■ EXERCISE DETAILS
From the first line of the data down to and including the line with "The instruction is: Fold", copy everything exactly, leaving out pictures.

--- GIVEN DATA ---

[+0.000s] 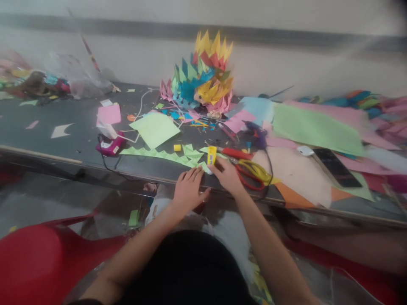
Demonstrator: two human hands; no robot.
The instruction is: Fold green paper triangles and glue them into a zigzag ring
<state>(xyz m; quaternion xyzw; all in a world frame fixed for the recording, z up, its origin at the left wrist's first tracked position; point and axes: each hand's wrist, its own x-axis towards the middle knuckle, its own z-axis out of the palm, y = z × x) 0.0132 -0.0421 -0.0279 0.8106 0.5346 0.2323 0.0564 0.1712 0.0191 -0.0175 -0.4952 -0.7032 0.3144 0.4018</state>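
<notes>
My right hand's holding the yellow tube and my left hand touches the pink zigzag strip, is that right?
No, the head view shows the zigzag strip is light green, not pink. Your right hand holds the yellow tube, with your left hand touching the strip.

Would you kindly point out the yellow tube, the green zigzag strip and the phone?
Yellow tube (211,156): head view, on its side.
Green zigzag strip (163,156): head view, near its middle.
Phone (337,167): head view, dark screen.

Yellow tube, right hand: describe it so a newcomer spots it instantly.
On the long dark table, find the pale green zigzag paper strip along the front edge. By its right end, the right hand holds the small yellow tube. Unlike the shorter yellow cylinder to its left, it bears a barcode.
</notes>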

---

■ RESPONSE BELOW
[+0.000s] 
Demonstrator: two human hands; no robot.
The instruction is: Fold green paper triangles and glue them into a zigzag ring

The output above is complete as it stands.